Coagulation factor VII is a naturally occurring initiator of hemostasis; normally, only 1% of factor VII circulates in its active form. Recombinant activated factor VII (rFVIIa; NovoSeven; Novo Nordisk; Bagsvaerd, Denmark) was developed for the treatment of spontaneous and surgical bleeding in patients with hemophilia A or B and inhibitors to factors VIII or IX, respectively.¹⁹ rFVIIa binds to the surface of activated platelets where it generates activated factor X allowing partial restoration of platelet surface thrombin generation.²⁰ Through its action of enhancing local hemostasis after binding to exposed tissue factors, rFVIIa has been shown recently to be an effective initiator of hemostasis in patients with normal coagulation systems.^19,20 Moreover, its efficacy has been reported in promoting hemostasis in central nervous system bleeding in patients with hemophilia.²¹ The relatively low frequency of systemic activation of coagulation associated with rFVIIa use, together with its rapid action at the site of bleeding and short half-life of 2.5 hours, suggest that rFVIIa may be an ideal agent for use during the earliest stages of ICH.²²

The Phase 2B rFVIIa ICH Trial

In February of 2005, a randomized, placebo-controlled, dose-ranging study testing rFVIIa in noncoagulopathic spontaneous ICH patients was published.²³ The main objective of the study was to determine whether rFVIIa could limit ongoing bleeding and effectively reduce hematoma growth in acute ICH, and thereby improve outcome. The study compared the efficacy of 3 different doses of rFVIIa (40, 80 and 160 µg/kg) to placebo, administered intravenously over 1 to 2 minutes. Patients with ICH diagnosed by CT scan within 3 hours of symptom onset were enrolled, and according to the study protocol treatment was administered within 1 hour of the baseline CT scan. The primary outcome measure was the mean percentage change in ICH volume between baseline and 24 hours as determined by CT scan. In addition, clinical outcomes at 3 months were determined using the following assessment instruments: the modified Rankin Scale (mRS), the Barthel Index, the Extended Glasgow Outcome Scale, and the National Institutes of Health Stroke Scale (NIHSS). The main safety outcome measure was the frequency of thromboembolic serious adverse events at day 90.

In total, 399 patients (61% male, mean age 66 years and predominantly white) were randomized to treatment: placebo (n=96) or 40 µg/kg (n=108), 80 µg/kg (n=92), or 160 µg/kg (n=103) of rFVIIa. Mean ICH volume at baseline was 24 mL, mean interval from symptom onset to baseline CT scan was 114±35 minutes, and mean onset-to-needle time was 167±32 minutes. Approximately 12% of all ICH patients treated at the study centers during the trial period were enrolled and randomized.

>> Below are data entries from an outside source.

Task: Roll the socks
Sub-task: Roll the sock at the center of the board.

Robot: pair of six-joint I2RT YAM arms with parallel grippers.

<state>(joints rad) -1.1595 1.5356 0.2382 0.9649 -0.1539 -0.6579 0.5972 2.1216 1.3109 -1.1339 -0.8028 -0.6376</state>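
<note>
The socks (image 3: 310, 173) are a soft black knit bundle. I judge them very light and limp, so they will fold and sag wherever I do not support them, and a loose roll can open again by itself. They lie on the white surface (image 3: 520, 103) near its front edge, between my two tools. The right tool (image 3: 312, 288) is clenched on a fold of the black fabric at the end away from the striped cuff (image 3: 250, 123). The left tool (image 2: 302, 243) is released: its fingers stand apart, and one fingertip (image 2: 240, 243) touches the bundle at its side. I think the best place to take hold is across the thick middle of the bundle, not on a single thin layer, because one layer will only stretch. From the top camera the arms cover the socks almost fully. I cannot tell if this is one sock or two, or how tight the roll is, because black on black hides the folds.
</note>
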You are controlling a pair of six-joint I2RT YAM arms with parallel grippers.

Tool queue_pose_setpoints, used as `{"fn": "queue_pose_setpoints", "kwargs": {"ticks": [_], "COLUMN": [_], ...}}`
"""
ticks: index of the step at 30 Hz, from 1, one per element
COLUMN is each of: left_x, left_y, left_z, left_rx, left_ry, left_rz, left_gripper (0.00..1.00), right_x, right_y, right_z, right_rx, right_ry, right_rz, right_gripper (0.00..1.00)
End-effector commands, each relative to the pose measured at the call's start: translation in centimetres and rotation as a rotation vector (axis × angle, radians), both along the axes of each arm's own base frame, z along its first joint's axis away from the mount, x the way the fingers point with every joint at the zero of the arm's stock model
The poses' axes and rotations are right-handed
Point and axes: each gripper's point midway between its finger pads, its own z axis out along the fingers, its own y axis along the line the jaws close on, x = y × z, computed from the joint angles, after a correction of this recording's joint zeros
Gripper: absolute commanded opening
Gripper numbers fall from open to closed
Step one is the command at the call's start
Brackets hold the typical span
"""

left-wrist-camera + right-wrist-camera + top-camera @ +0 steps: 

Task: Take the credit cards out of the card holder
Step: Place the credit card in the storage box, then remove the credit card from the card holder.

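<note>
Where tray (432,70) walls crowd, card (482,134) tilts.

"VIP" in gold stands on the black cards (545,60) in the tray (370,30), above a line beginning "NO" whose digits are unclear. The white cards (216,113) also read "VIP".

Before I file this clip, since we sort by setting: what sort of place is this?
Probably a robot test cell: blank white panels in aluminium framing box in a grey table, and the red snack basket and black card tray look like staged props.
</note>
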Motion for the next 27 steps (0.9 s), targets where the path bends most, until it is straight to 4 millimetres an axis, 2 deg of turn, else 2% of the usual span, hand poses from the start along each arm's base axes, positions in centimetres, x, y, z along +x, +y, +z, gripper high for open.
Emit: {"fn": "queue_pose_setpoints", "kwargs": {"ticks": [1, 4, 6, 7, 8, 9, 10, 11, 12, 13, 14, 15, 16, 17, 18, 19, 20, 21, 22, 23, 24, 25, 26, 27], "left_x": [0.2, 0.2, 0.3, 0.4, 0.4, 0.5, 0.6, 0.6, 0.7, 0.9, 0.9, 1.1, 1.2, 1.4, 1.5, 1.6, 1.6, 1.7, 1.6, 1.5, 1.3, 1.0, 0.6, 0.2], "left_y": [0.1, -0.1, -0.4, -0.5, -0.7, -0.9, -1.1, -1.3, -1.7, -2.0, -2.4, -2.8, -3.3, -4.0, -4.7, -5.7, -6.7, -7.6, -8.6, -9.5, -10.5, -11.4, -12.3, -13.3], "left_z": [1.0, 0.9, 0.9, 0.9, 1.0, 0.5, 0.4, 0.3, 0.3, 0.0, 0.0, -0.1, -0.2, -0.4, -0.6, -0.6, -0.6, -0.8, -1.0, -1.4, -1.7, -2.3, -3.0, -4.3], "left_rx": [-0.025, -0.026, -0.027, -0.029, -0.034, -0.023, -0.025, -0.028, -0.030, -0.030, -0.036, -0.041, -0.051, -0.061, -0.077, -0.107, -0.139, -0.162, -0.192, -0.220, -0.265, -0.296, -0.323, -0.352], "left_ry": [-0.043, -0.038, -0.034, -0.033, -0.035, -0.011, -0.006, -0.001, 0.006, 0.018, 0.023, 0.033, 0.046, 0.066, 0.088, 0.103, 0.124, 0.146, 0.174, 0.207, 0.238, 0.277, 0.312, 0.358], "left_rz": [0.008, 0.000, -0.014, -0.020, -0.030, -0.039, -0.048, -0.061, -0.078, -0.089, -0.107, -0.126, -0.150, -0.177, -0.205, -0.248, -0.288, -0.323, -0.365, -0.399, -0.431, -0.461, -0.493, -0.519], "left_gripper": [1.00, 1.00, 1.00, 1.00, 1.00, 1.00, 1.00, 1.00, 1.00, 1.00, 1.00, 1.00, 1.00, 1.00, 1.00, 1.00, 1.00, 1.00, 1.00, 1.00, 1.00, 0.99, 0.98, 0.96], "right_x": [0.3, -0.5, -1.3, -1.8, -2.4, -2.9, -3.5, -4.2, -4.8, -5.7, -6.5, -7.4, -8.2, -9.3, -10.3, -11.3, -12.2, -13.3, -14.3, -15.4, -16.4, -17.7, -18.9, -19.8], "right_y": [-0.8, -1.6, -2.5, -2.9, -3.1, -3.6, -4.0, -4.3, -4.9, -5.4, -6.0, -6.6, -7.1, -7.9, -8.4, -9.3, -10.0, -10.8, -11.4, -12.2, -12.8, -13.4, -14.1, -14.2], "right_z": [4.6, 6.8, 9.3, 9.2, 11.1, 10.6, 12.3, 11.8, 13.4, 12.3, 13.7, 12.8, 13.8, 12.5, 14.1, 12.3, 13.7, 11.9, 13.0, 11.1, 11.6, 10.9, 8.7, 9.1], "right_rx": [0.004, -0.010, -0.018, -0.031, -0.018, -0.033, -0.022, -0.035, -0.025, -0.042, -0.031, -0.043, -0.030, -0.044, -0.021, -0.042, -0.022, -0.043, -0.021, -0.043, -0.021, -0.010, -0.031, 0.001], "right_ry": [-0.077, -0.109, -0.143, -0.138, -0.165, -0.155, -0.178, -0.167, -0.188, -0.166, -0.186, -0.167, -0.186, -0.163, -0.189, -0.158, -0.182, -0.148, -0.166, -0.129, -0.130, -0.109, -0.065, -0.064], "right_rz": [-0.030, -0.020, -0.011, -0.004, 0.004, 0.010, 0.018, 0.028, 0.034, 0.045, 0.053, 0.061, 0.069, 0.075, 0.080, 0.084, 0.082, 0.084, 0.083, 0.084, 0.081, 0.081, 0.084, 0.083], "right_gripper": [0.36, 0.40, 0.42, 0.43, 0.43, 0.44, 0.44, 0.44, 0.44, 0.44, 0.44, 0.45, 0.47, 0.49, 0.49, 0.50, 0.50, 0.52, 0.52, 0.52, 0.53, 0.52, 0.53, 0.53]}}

The mean percentage increase in ICH volume was 29% after placebo treatment, compared with 16%, 14% and 11% in the rFVIIa 40, 80 and 160 µg/kg groups, respectively (P=0.01 for the comparison of the 3 rFVIIa groups with the placebo group; Figure 2). Mean absolute growth in ICH volume was reduced by 3.3, 4.5 and 5.8 mL with the 40, 80, and 160 µg/kg doses of rFVIIa, respectively (P=0.01, rFVIIa combined versus placebo). Thus, rFVIIa treatment resulted in the prevention slightly <1 teaspoon of additional bleeding into the brain.

View larger version (12K): [in this window] [in a new window]   Figure 2. Estimated mean ICH volume at baseline, 24, and 72 hours according to treatment group in the Phase 2B Recombinant Activated Factor VII ICH trial.

Notably, the hemostatic effect of rFVIIa treatment was most pronounced when administered within 3 hours of symptom onset. In the subset of patients where this criterion was met (n=269), the mean percentage increase in ICH volume was 34% in the placebo group compared with 13% for rFVIIa-treated patients (P=0.004). The absolute increase in ICH volume in this subset was 10.7 mL and 4.4 mL for placebo- and rFVIIa-treated patients, respectively (P=0.009). By contrast, there was essentially no difference in mean percent ICH growth between rFVIIa and placebo among patients treated after 3 hours of onset.

At 3 months 29% of the placebo-treated patients were dead compared with 18% of the rFVIIa-treated patients, consistent with a relative mortality reduction of 38% (P=0.02). Furthermore, all 4 global outcome scale assessments at 3 months showed more favorable outcomes with rFVIIa compared with placebo, and these results reached statistical significance for the mRS, Barthel Index, and NIHSS (Figure 3). These results indicated that rFVIIa more than doubled the odds of improving by 1 level on the mRS, and decreased the proportion of patients who died or became disabled from 69% in the placebo group to 53% with rFVIIa treatment (P=0.004). The number-needed-to-treat to prevent 1 additional outcome of dead or severe disability (mRS score of 4 to 6) was slightly >6.

View larger version (36K): [in this window] [in a new window]   Figure 3. Outcome at 3 months according to treatment group in the Recombinant Activated Factor VII Intracerebral Hemorrhage Trial. Scores of 0 to 1 on the mRS, 7 to 8 on the Extended Glasgow Outcome Scale, 95 to 100 on the Barthel Index, and 0 to 1 on the NIHSS indicate a favorable recovery. Adapted with permission from reference 23.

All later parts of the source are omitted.